Pro Football Focus ranked the top tight end groups going into the 2020 NFL season and put the Vikings at No. 7 overall and first in the NFC North.

They wrote: “Minnesota has one of the best one-two punches in the league at tight end, with Kyle Rudolph and Irv Smith Jr. Rudolph has a huge frame, and while there always feels like there should be more production in there, he’s had a solid nine-year career for the Vikings. Last season, Rudolph had the No. 13 receiving grade during the regular season (76.9), though his run blocking has tapered off in recent years, given that he has graded in the 50s in this department for four consecutive seasons.

“Smith brings a different skill set to the unit as more of an oversized receiver who can line up in the slot and make plays in space. He caught 39 passes for 350 yards [including postseason] as a rookie to go with a solid run-blocking grade of 65.4. Then there is 2018 fifth-rounder Tyler Conklin — and his 13 career catches — who will add depth to the group.”

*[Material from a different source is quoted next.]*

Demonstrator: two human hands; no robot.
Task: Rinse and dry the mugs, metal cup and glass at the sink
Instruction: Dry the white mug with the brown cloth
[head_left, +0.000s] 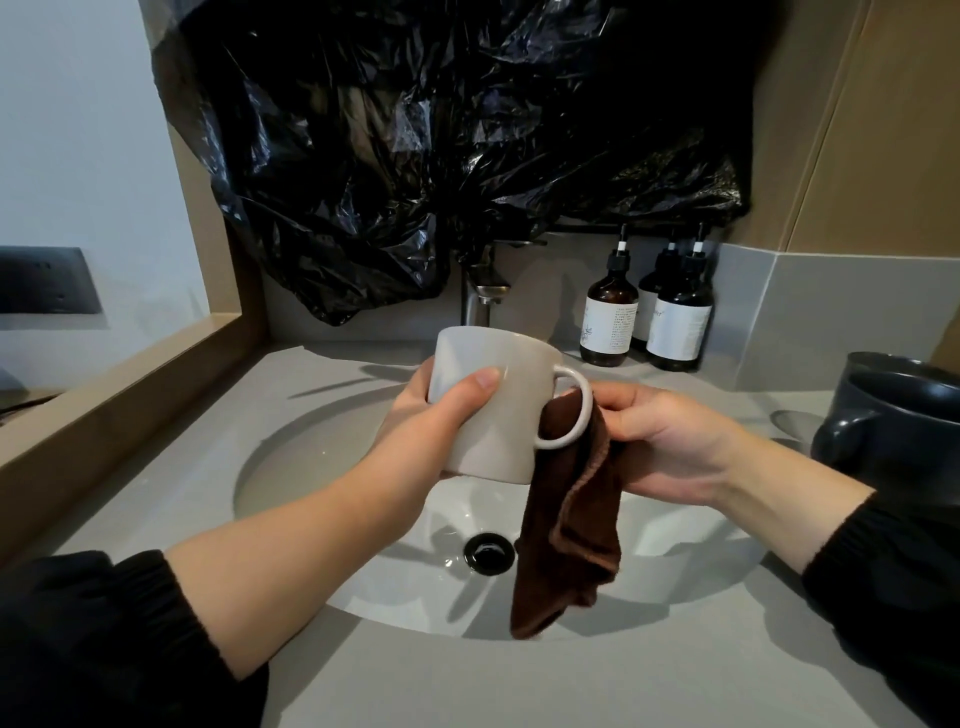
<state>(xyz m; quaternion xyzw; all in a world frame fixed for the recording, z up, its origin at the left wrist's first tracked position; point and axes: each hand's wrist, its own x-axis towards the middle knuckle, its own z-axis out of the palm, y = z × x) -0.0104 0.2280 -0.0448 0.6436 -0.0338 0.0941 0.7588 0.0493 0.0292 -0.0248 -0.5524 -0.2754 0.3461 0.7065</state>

• Big Ten Commissioner and former Vikings Chief Operating Officer Kevin Warren told The State News, a student newspaper out of East Lansing, Mich., that the conference is still working on how to create a new schedule without nonconference games. “This is really where the work begins with the potential schedules that would be put together and all the operations, logistics, that data that need to be worked through,” Warren said. “So we don’t have that answer at this point in time, and that is something that we’re focusing on over the next couple weeks.”

• Former Vikings coach Leslie Frazier, now assistant head coach and defensive coordinator for the Bills, is getting a lot of notice as a potential head coaching candidate next season. Frazier has built the best defense in the NFL since he joined the Bills in 2017. That season, they ranked No. 26 in the league in total defense, allowing 355.1 yards per game. In 2018, they were No. 2 (294.1 ypg) and last season they were No. 3 (298.3 ypg).

• Former Martin County West High School pitcher Brandon Williamson is on the Mariners’ 60-man roster. The 6-6 lefthander was a second-round draft pick by the Mariners in 2019 after one season at TCU. He also spent two seasons at North Iowa Area Community College. Last season with the Mariners’ Class A farm team in Everett, Wash., he was 0-0 with a 2.35 ERA and 25 strikeouts in 15⅓ innings. Williamson got a reported signing bonus of $925,000 from the Mariners.